§ YOUR GOAL
Within the data below, find the string "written" and return each line where it occurs.

Collection entries
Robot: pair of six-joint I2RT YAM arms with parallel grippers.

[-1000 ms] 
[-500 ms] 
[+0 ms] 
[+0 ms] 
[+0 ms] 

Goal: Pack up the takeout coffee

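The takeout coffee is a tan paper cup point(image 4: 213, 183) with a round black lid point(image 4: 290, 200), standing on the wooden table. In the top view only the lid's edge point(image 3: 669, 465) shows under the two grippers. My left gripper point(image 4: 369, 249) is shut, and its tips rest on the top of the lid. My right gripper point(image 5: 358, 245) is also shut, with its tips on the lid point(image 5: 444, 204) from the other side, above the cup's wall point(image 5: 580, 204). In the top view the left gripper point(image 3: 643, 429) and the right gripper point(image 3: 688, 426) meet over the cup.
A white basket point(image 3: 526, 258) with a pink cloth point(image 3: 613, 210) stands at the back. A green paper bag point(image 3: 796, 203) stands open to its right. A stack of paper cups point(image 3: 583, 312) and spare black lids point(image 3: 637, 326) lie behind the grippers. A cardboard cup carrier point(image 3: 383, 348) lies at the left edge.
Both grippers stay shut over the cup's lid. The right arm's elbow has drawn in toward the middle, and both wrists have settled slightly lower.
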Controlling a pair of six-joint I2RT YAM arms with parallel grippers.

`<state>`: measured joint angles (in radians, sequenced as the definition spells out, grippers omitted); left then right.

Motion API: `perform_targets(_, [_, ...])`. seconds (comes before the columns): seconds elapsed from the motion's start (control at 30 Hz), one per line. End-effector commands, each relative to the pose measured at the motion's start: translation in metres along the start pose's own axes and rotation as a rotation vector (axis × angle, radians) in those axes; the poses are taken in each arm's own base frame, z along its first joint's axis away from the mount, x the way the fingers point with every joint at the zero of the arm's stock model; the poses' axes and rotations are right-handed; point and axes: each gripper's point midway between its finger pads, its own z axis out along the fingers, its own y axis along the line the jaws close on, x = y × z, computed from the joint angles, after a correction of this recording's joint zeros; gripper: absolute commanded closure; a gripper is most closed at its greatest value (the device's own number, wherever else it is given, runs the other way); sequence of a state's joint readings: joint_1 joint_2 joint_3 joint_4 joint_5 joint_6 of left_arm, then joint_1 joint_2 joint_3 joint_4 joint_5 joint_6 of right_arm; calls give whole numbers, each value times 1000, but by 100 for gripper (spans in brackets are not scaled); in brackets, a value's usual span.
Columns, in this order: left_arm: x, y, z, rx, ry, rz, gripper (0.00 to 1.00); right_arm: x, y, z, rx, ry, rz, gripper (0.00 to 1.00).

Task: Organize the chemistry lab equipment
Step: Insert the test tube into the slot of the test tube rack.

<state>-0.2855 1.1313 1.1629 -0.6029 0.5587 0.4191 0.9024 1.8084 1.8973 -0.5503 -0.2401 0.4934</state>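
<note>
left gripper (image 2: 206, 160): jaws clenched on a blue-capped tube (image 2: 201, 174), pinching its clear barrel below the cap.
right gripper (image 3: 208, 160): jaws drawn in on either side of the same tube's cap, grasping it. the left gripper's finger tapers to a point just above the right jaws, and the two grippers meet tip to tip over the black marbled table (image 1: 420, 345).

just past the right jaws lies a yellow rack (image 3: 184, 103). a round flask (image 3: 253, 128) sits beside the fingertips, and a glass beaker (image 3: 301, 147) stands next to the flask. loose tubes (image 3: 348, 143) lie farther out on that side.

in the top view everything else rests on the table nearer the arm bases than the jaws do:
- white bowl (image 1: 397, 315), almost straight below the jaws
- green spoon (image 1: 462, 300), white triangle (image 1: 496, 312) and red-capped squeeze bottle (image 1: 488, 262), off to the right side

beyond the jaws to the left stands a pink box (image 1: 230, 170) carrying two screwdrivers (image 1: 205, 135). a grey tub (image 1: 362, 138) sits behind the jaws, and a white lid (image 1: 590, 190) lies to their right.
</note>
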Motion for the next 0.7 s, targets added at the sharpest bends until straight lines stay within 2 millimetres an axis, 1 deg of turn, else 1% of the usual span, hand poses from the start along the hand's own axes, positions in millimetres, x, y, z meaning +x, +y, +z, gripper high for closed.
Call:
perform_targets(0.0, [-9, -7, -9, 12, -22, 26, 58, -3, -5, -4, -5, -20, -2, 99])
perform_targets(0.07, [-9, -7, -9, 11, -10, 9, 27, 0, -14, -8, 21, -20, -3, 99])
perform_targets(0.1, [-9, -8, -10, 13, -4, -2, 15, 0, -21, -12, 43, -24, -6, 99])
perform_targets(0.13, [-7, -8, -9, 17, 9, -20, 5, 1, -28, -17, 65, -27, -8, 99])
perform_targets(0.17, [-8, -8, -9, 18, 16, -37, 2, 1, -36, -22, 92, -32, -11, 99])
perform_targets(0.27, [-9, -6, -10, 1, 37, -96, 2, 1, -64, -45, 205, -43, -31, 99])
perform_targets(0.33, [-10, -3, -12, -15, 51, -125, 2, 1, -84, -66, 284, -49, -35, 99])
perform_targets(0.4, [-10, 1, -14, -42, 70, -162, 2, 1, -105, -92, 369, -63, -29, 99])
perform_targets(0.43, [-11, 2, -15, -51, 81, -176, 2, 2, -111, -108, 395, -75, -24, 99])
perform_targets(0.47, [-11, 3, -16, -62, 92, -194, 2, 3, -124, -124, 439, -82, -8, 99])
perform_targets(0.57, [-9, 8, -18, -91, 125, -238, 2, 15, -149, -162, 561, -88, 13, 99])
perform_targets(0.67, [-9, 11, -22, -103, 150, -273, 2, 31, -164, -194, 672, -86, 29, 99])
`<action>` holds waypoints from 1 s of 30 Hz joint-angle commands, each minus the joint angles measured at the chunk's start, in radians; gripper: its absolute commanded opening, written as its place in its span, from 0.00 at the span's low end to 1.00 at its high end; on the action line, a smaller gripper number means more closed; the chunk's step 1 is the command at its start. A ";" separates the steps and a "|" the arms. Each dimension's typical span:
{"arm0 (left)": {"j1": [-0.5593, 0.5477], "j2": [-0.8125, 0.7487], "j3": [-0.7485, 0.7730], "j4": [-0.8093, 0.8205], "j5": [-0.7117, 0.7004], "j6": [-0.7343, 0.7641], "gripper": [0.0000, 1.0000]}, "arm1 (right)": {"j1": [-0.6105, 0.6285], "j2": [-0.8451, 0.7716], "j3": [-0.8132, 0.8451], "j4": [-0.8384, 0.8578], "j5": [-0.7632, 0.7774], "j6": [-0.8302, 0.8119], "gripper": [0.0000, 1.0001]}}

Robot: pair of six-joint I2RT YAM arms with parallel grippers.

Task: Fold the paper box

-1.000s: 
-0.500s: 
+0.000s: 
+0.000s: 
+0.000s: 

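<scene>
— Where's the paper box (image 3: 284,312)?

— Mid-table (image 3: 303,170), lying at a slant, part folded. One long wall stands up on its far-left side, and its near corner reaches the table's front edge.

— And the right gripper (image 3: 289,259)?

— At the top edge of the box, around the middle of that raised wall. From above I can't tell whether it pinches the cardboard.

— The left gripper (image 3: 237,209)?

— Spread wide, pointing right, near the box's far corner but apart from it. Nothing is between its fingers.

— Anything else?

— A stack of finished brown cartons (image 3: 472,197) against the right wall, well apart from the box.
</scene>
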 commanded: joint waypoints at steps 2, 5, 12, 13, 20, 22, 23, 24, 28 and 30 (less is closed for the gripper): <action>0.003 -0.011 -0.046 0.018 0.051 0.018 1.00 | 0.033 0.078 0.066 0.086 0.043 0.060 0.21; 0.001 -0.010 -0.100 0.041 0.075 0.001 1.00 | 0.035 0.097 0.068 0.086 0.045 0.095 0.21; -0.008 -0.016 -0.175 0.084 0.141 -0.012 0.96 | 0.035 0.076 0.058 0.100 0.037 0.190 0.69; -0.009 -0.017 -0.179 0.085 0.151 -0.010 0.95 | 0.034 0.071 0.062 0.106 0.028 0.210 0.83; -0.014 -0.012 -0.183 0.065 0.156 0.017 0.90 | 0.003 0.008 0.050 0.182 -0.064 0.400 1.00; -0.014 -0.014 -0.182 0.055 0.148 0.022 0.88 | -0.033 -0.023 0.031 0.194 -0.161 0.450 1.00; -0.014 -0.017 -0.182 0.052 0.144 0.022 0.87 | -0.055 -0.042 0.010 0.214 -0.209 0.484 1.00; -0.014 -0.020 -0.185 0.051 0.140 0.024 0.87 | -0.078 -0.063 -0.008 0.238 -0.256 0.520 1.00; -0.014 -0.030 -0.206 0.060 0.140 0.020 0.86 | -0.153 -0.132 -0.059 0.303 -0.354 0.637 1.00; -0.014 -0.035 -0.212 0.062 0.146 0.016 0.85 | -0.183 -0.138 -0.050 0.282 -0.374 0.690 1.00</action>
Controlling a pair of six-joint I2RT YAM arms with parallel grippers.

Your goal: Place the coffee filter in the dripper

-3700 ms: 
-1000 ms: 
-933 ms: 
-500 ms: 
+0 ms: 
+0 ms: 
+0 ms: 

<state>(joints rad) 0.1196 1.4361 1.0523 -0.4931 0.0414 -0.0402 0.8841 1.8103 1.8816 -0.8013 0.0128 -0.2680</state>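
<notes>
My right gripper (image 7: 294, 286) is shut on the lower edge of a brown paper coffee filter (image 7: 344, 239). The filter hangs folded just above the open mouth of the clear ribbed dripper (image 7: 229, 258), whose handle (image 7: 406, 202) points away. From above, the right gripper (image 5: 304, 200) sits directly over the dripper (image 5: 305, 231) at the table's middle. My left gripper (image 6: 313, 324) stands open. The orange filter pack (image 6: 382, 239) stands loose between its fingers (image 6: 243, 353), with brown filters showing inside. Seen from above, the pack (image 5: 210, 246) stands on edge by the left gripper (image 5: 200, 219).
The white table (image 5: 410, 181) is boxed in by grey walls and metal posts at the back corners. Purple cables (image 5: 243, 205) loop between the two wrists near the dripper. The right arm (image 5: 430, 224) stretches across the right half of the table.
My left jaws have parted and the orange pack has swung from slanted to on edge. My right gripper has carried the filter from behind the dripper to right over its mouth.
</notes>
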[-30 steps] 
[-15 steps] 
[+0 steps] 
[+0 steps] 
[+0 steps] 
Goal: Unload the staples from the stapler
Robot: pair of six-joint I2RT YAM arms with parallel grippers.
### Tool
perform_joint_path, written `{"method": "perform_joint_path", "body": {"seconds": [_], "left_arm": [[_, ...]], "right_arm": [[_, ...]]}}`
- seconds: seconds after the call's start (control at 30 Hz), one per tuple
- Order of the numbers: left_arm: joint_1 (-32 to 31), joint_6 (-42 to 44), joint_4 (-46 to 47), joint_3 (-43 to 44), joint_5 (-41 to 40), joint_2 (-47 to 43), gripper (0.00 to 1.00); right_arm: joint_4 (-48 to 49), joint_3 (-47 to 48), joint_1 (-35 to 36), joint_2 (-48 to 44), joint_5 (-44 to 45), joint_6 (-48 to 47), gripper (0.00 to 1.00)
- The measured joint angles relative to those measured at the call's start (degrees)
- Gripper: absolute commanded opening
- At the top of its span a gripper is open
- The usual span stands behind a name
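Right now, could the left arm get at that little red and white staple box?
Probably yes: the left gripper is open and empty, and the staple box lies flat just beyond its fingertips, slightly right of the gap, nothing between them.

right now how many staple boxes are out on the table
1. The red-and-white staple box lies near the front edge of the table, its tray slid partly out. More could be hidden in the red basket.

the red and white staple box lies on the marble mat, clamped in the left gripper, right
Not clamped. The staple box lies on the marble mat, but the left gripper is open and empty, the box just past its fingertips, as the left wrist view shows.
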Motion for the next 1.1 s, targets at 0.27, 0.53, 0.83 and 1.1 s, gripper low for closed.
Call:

§ ANSWER FOR THIS EXERCISE
`<action>` holds waypoints from 1 s of 30 Hz joint-angle commands, each minus the joint angles measured at the chunk's start, in radians; gripper: its absolute commanded opening, written as its place in its span, from 0.00 at the span's low end to 1.00 at its high end; on the action line, a smaller gripper number means more closed; the chunk's step 1 is the command at its start. A ";" separates the steps and a "|" the arms. Each dimension's typical span:
perform_joint_path, written `{"method": "perform_joint_path", "body": {"seconds": [_], "left_arm": [[_, ...]], "right_arm": [[_, ...]]}}`

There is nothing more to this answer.